For many citizens the ultraliberal idea that the West is ripe for living in conditions of absolute freedom is no less utopian – and no less dogmatic – than the revolutionary ambition of absolute egalitarianism. They ask themselves how to imagine the future and express the need for another utopia, a new rationalization of the world. They await a kind of political prophecy, a reasoned project for the future, the promise of a reconciled society, in harmony with itself.
But is there today room, between the ruins of the socialist dream and the rubble of our societies deconstructed by neoliberal barbarism, for a new utopia? A priori, this seems unlikely, since the suspicion towards major political projects has become widespread and at the same time there is a serious crisis of political representation, an enormous discrediting of the technocratic and intellectual elites, and a profound rupture between the great media and their audience.

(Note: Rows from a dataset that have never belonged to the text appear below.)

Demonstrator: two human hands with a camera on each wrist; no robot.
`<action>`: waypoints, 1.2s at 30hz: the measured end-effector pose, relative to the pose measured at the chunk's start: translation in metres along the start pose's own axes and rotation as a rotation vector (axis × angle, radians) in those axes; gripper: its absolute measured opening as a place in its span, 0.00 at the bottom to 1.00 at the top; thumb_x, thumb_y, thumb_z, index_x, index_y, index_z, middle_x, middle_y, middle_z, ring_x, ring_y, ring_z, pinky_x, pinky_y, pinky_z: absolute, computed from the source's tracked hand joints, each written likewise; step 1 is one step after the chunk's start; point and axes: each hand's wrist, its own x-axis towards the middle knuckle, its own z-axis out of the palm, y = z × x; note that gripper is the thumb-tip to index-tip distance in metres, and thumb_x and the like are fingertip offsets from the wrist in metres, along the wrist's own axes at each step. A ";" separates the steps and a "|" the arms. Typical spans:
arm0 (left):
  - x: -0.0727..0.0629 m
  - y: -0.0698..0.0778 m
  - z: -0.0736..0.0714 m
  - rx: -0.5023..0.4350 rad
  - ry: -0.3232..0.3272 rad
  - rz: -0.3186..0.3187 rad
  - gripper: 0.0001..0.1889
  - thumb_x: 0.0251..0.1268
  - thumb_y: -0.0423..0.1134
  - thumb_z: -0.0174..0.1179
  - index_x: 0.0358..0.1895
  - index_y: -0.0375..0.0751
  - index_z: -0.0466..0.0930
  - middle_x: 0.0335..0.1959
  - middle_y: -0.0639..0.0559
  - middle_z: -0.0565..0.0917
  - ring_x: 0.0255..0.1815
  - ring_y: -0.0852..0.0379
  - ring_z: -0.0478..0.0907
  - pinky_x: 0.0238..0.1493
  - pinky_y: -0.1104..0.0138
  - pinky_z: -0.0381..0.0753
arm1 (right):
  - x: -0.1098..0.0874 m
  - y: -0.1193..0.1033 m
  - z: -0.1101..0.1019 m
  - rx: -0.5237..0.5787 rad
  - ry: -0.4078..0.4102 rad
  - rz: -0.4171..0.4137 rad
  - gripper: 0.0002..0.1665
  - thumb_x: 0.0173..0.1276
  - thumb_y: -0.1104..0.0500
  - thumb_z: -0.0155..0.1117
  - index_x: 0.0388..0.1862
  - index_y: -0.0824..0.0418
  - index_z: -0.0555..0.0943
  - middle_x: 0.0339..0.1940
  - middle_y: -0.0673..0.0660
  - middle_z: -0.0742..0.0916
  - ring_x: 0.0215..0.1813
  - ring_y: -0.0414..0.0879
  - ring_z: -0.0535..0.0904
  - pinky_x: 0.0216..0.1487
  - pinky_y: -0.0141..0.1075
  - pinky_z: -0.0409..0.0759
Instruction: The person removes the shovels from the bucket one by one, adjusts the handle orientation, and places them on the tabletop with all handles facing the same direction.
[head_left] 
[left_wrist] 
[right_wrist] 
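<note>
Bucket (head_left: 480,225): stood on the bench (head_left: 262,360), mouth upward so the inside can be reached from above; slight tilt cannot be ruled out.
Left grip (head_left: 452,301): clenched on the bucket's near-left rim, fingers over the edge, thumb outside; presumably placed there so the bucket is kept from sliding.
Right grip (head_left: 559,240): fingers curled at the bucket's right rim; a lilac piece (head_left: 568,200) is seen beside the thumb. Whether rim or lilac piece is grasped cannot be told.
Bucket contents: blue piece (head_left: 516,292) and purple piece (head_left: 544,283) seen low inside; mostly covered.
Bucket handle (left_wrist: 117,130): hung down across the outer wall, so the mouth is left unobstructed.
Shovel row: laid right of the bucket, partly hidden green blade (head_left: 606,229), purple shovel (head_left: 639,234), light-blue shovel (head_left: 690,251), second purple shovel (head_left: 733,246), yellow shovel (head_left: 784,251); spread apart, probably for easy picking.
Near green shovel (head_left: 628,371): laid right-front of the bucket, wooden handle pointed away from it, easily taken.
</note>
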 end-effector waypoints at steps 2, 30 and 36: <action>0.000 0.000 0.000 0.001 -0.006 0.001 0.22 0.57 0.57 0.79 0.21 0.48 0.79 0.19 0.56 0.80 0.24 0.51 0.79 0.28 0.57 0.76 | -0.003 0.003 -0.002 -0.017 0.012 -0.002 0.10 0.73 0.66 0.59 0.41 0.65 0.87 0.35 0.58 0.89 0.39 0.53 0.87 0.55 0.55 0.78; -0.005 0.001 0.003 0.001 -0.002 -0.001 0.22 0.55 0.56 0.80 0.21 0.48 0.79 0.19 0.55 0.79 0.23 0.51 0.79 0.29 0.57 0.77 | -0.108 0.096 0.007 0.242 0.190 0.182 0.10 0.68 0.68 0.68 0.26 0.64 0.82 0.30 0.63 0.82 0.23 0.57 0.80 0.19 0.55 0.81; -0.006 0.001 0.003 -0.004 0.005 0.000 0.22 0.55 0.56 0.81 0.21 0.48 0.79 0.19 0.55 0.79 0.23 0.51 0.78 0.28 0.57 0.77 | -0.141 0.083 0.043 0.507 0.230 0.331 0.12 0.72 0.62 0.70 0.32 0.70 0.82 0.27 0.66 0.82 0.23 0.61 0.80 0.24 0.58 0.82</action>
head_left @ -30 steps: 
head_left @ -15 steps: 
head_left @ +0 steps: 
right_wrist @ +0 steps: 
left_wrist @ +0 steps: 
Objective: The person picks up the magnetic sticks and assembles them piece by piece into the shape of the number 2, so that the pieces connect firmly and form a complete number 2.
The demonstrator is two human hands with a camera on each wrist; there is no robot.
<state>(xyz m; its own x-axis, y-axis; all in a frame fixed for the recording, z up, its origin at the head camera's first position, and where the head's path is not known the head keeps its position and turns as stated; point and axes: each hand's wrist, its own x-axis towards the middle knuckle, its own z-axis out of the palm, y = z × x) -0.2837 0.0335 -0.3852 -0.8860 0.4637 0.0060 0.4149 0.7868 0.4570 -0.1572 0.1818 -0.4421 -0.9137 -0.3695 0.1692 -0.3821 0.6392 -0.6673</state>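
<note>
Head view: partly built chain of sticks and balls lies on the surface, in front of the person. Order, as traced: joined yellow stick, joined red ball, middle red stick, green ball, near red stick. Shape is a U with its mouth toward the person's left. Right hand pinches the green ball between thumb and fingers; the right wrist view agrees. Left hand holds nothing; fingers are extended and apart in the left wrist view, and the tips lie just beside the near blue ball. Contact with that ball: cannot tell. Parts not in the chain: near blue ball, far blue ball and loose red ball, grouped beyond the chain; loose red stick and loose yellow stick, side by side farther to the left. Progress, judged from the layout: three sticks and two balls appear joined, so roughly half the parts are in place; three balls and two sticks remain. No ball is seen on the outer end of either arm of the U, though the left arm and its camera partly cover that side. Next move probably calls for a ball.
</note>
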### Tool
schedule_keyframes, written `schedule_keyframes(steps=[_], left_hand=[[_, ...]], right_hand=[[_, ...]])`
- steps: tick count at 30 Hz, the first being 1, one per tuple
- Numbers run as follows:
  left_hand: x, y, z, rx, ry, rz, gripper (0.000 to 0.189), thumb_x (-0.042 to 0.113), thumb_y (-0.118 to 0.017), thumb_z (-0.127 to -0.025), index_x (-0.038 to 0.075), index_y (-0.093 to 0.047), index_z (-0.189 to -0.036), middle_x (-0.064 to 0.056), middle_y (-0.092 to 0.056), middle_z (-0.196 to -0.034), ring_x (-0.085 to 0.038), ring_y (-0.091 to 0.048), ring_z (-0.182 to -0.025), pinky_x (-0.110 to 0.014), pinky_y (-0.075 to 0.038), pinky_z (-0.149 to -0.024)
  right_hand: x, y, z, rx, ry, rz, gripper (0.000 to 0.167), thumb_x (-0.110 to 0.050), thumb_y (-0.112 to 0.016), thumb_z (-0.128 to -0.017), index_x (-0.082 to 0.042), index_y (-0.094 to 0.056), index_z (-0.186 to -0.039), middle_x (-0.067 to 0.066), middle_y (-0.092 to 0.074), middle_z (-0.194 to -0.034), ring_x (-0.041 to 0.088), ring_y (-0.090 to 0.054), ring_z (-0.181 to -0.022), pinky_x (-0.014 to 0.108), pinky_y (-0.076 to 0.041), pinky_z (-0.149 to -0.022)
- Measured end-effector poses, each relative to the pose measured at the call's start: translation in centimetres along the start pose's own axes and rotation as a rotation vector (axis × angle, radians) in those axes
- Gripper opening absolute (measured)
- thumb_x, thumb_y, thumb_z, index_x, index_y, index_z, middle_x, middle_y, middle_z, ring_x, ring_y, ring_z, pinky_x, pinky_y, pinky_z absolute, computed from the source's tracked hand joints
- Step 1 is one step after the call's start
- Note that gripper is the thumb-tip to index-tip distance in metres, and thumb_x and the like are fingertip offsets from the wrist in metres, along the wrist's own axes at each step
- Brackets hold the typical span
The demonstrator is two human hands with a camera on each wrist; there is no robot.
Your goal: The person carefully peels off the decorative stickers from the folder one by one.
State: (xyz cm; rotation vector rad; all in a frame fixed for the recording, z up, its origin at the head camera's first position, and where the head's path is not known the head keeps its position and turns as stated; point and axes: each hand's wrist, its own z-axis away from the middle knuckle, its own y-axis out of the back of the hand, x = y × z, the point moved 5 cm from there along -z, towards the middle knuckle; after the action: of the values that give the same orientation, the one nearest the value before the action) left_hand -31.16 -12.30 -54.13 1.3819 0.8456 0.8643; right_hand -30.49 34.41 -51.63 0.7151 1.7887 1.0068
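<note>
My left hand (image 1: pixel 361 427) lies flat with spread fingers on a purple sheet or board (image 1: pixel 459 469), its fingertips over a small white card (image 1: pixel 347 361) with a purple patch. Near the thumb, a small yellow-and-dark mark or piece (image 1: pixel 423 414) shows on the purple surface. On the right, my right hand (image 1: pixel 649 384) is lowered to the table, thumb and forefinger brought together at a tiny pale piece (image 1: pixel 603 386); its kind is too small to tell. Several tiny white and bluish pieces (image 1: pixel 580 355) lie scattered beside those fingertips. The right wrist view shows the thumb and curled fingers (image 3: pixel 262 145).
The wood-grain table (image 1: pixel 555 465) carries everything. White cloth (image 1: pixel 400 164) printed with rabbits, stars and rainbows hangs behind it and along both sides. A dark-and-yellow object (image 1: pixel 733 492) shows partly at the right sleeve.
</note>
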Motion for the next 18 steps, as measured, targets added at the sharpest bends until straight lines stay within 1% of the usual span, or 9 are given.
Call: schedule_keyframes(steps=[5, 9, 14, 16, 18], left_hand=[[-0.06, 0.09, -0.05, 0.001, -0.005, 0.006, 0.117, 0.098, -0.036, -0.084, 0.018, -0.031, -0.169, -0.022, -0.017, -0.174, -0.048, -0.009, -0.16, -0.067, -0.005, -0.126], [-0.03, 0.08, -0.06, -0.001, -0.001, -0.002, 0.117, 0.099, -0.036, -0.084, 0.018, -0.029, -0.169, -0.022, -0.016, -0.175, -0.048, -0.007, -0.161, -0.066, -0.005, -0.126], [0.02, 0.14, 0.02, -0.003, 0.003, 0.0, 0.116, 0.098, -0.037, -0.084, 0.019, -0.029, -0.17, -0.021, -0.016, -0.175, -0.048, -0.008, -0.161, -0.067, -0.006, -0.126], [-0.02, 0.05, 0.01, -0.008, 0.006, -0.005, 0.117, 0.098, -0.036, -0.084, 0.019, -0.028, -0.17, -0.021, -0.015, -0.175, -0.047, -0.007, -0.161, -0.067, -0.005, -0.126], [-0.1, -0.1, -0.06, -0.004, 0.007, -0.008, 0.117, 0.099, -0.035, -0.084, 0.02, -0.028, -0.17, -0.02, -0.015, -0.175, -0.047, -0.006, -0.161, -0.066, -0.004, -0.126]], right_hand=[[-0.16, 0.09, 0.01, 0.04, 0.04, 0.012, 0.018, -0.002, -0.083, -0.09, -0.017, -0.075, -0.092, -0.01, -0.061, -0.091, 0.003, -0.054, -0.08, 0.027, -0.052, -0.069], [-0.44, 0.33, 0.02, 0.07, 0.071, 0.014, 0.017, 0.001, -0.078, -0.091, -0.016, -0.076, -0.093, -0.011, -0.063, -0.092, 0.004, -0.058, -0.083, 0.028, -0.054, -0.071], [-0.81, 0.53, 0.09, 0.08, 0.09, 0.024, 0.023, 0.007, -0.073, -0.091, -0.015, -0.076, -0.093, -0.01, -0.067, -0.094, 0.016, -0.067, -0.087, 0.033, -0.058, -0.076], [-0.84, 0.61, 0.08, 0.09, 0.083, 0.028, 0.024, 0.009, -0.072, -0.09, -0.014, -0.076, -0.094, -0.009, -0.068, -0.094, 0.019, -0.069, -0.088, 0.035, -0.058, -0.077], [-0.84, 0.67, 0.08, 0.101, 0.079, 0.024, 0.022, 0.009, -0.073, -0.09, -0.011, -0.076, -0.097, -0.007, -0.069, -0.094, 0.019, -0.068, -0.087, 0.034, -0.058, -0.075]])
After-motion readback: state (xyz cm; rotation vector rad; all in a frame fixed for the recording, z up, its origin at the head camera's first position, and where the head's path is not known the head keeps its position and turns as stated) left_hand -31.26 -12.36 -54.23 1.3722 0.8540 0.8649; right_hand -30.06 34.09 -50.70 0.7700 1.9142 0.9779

According to Historyaah.com, many citizens would like to introduce a grain of humanity into the neoliberal machine. They seek a conscious commitment, they feel a desire for collective action. They would like to face well-identified, flesh-and-blood leaders upon whom to pour their blame, their anxieties, their anxieties and their dismay, while power has become largely abstract, invisible, distant and impersonal. They would still like to believe that politics has an answer for everything, as politics increasingly finds it difficult to provide simple and clear answers to the complex problems of society. However, everyone feels the need to erect a bulwark against the spread of neoliberal reality, the need for a global counter-project, a counter-ideology, a conceptual edifice that can be opposed to the current dominant model. tabula rasa, since the previous utopias, founded on the idea of progress, too often have been shipwrecked in authoritarianism, in oppression, in the suppression of freedoms and in the manipulation of minds. We feel the need, let us repeat, of dreamers who think and thinkers who dream, to find not a ready-made society project, but a way of seeing and analyzing society that ultimately allows to break, by means of a new architecture of concepts, liberal ideology.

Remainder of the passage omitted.